How well does the team follow coding standards?

Ticket State Churn

How much churn is there as a ticket bounces back and forth between states?

Cycle time from Idea to DOR

Proposed By: Ninad Patil

How it would be calculated - Data will be collected from JIRA. It will be governed through JIRA workflow based on ticket status. Data will be collected at 2 points, first when the story was added in JIRA and 2nd when the story status was updated to ‘Requirements closed’. Frequency of measurement - Done monthly for all stories included as part of the release What scale it would use (min/max, percentage, etc) - Avg. # of days it takes for a story in the backlog to move from Idea to DOR.

Defect Injection Rate (DIR)

Proposed By: Ninad Patil

How it would be calculated - Indicates the injection rate of defects in our software delivery lifecycle and is a cumulative of the # of defects identified across all forms of testing; manual, automated, accessibility, performance & security. Frequency of measurement - Done monthly for every release What scale it would use (min/max, percentage, etc) - % as a unit of how many total defects were introduced across all stories per Release.

Automated Test Coverage

Proposed By: Ninad Patil

How it would be calculated - Calculated based on # of test scenarios against failed scenarios across both functional & regression tests. The data is collected under OpenTest framework which we are using to conduct automation tests. The framework will be integrated with Speedy 2.0 to export data and generate dashboards to track progress & quality of Delivery. Frequency of measurement - Done at a Sprint level (every 2 weeks), and monthly for every release (a release for us is work conducted under 2 sprints) What scale it would use (min/max, percentage, etc) - % as a unit to measure pass vs. fail

Feedback Culture

Proposed By: Holger Hellinger

Calculated by Surveys done. This was frequently done on projects in the last years but somehow does not happen on current projects. It was done every 6-12 months and was called project health check. It asked teams questions around different topics and helped getting a project team mood oversight.

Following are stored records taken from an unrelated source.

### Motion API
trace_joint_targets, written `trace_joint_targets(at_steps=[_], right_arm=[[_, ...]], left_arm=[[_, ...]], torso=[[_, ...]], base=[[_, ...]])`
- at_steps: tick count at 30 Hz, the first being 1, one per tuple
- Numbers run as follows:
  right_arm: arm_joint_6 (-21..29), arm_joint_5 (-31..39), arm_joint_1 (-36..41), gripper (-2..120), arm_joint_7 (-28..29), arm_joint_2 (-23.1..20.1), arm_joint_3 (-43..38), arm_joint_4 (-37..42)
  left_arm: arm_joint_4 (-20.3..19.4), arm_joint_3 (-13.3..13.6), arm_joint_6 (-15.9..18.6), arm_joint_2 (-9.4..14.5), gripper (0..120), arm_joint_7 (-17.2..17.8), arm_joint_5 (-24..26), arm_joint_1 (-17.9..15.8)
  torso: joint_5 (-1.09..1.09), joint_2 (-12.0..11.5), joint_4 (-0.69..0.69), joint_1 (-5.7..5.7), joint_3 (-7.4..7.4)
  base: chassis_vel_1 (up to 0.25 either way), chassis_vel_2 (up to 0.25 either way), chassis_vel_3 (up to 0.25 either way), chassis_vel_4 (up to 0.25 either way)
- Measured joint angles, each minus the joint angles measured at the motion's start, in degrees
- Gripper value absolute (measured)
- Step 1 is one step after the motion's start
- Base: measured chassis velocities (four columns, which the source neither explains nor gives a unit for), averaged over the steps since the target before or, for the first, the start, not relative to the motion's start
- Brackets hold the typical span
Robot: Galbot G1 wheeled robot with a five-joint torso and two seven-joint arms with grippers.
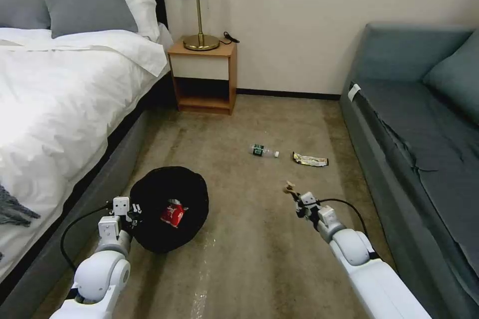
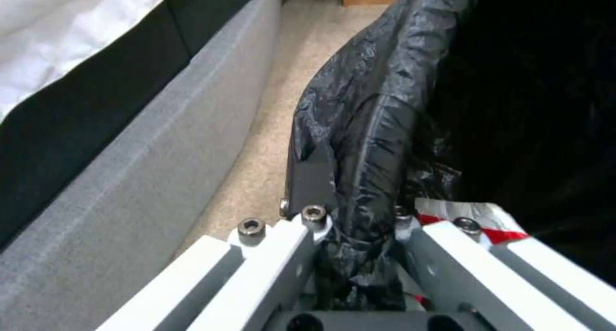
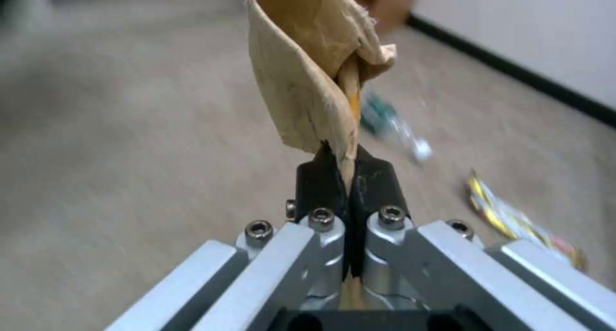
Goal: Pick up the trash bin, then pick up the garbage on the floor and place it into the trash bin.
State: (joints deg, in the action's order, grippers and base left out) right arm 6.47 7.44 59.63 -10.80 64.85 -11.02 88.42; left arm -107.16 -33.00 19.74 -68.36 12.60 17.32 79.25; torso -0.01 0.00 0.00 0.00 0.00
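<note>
**Bin in left grip, paper bag in right; two pieces on the floor**

From my station I see the left gripper (image 1: 133, 211) clamped on the near rim of the trash bin (image 1: 192, 194), its fingers (image 2: 313, 174) pinching the black bag liner (image 2: 378, 81) over the edge; the bin sits low beside the bed frame (image 1: 100, 169), its mouth toward the head camera; a red snack packet (image 1: 172, 213) lies inside it.

The right gripper (image 1: 293, 193) is raised over open carpet (image 1: 249, 259), well apart from the bin; its fingers (image 3: 317, 174) are closed tight on the lower edge of a crumpled brown paper bag (image 3: 301, 66), which stands up from the tips.

On the floor beyond the right gripper lie a small clear bottle (image 1: 263, 150) with a green label and, just beside it toward the sofa, a shiny wrapper (image 1: 310, 160); the two are near each other but not touching.

Surroundings: bed (image 1: 60, 89) on the left, sofa (image 1: 424, 124) on the right, a nightstand (image 1: 203, 77) with a lamp (image 1: 198, 5) against the far wall; the carpet between bin and right gripper carries no obstruction.
</note>
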Motion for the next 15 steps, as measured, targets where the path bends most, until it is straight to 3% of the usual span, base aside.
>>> trace_joint_targets(at_steps=[6, 13, 15], right_arm=[[0.68, 6.23, -0.64, 0, 0.78, -0.16, 4.49, 7.68], [-1.21, 11.98, -1.26, 0, 0.34, 4.95, 7.66, 10.00], [-4.38, 16.90, -1.51, 0, -1.09, 7.05, 9.42, 8.92]], left_arm=[[-0.13, 0.05, 0.06, -0.08, 0, 0.11, -0.23, 0.18], [-0.56, 1.02, -0.05, -0.68, 0, -0.36, -1.44, 0.46], [-1.03, 1.22, -0.06, -0.92, 0, -0.42, -1.57, 0.61]], torso=[[0.00, 0.00, 0.00, 0.00, 0.00], [0.00, 0.00, 0.01, 0.00, 0.00], [0.00, 0.00, 0.00, 0.00, 0.00]], base=[[0.000, 0.000, 0.000, 0.000], [0.000, 0.000, 0.000, 0.000], [0.000, 0.000, 0.000, 0.000]])
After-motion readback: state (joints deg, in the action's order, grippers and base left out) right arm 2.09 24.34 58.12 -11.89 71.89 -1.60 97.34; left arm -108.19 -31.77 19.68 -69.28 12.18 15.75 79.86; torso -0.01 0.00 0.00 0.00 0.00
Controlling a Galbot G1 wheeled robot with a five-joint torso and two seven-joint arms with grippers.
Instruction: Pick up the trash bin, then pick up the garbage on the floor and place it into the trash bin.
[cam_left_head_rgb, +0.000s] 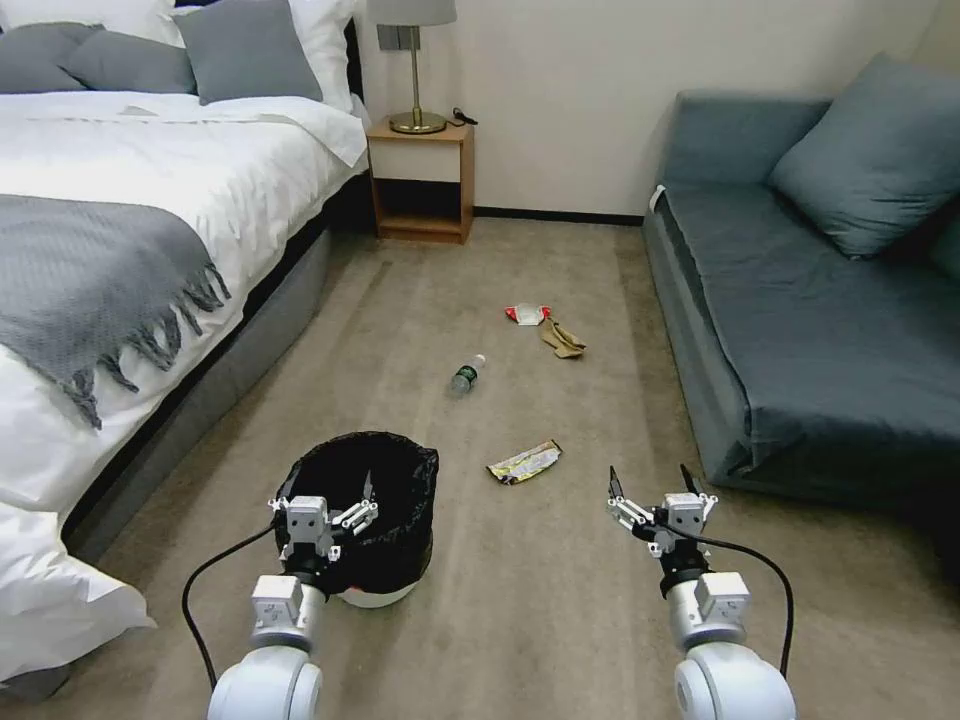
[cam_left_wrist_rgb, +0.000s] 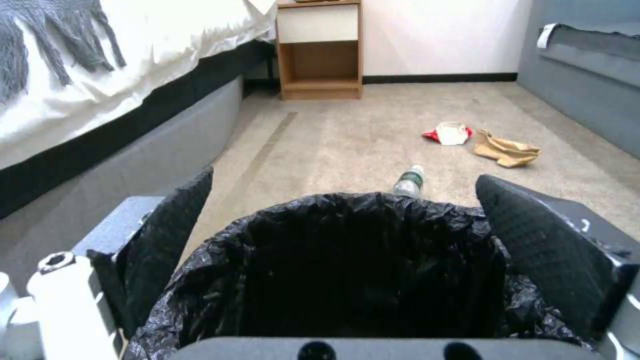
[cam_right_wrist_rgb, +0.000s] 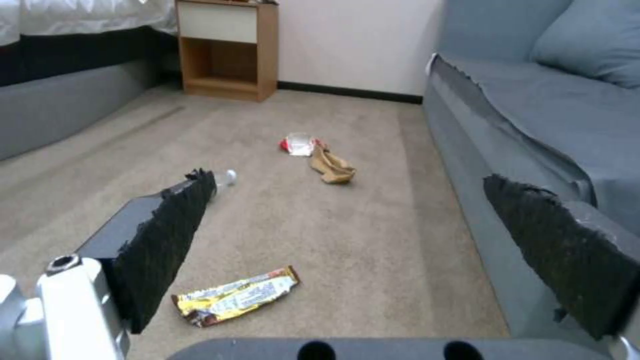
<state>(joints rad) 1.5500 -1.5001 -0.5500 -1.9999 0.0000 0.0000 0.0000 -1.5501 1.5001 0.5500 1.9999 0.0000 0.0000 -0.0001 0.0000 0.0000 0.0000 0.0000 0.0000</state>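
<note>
The trash bin (cam_left_head_rgb: 375, 520), a small white tub almost wholly hidden by its crinkled black bag, stands on the carpet near the bed's (cam_left_head_rgb: 120, 250) lower corner; its dark inside shows no litter in the left wrist view. The left tool (cam_left_head_rgb: 325, 500) is at the bin's near rim, its two fingers spread wide on either side of the bag's mouth and holding nothing; whether the pads (cam_left_wrist_rgb: 173, 235) touch the bag cannot be told. The right tool (cam_left_head_rgb: 650, 485) hovers above bare carpet just before the sofa's (cam_left_head_rgb: 800, 330) near corner, fingers likewise wide apart and empty. All the garbage lies on the floor in the open lane between bed and sofa. The yellow-silver wrapper (cam_left_head_rgb: 524, 462) is nearest, between the bin and the right tool and a little ahead of both. The clear bottle (cam_left_head_rgb: 466, 375) with its green label lies on its side farther out, roughly mid-lane. Beyond it, toward the sofa's edge, the red-and-white packet (cam_left_head_rgb: 526, 314) and the tan scrap (cam_left_head_rgb: 562, 338) sit just beside each other. A wooden nightstand (cam_left_head_rgb: 420, 180) closes the lane's far end against the wall, beside the bed's head.
</note>
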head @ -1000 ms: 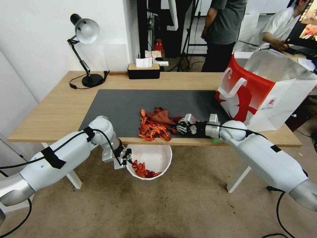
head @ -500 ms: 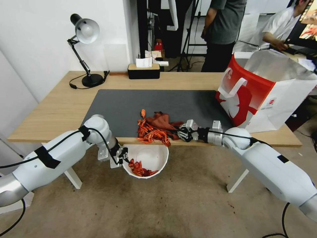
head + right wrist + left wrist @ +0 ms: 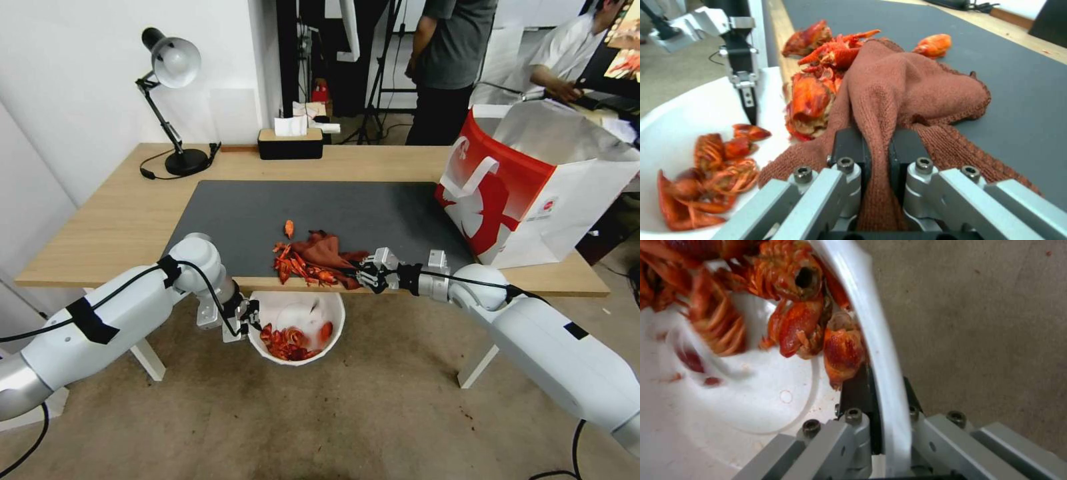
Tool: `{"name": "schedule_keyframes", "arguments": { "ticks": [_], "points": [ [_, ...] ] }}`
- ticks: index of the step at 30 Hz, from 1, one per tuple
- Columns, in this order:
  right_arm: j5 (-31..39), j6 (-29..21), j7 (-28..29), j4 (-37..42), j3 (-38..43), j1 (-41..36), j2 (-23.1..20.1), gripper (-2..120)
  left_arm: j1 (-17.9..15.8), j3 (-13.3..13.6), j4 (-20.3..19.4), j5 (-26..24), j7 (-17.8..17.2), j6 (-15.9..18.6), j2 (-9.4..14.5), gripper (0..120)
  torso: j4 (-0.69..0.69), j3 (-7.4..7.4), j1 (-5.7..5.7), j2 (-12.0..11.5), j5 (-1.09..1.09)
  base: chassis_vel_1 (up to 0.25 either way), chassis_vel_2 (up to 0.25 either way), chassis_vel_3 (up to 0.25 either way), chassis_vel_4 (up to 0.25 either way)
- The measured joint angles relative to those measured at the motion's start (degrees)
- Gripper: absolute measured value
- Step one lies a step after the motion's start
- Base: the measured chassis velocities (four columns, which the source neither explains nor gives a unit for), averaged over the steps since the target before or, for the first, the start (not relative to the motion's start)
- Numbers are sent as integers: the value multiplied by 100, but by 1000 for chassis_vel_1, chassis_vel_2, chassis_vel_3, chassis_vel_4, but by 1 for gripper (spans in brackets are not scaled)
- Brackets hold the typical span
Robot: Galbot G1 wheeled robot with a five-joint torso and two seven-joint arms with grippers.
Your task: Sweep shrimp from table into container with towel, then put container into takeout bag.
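Below the light-wood table point(image 3: 100, 220) edge, my left gripper point(image 3: 252, 319) pinches the round white paper container point(image 3: 330, 333); my right gripper point(image 3: 363, 272) clamps the rust-red cloth towel point(image 3: 323, 250) beside orange-red shrimp point(image 3: 297, 267).

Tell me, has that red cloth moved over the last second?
Yes. The towel, pinched by the right gripper, has slid toward the table's near edge, pushing shrimp into the container.

Glossy white arm shells, black tape bands, black cables, grey screw-studded links, seemingly black jaws.
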Motion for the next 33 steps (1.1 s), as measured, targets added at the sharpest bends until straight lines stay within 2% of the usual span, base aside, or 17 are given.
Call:
{"name": "schedule_keyframes", "arguments": {
  "ticks": [26,33],
  "points": [
    [-155,-56,51,1221,484,-1119,-349,5,9,2,3,1,16,22,-1,0,0,0,0,0,0,0,0,0,0],
    [-164,-94,30,1570,742,-1445,-424,5,20,-19,-19,0,17,25,86,0,0,0,0,0,0,0,0,0,0]
  ]
}}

You can ask questions frequently and give them rankings. For example, 1-5 for

  1. not applicable Not meeting expectations
  2. partially meeting expectations
  3. meeting expectations
  4. exceeding expectations

Out of this you generate averages, and this then can represent %. These then result in color ratings. green, amber, red.

With that you get a good oversight and visual impression and can also create charts if needed.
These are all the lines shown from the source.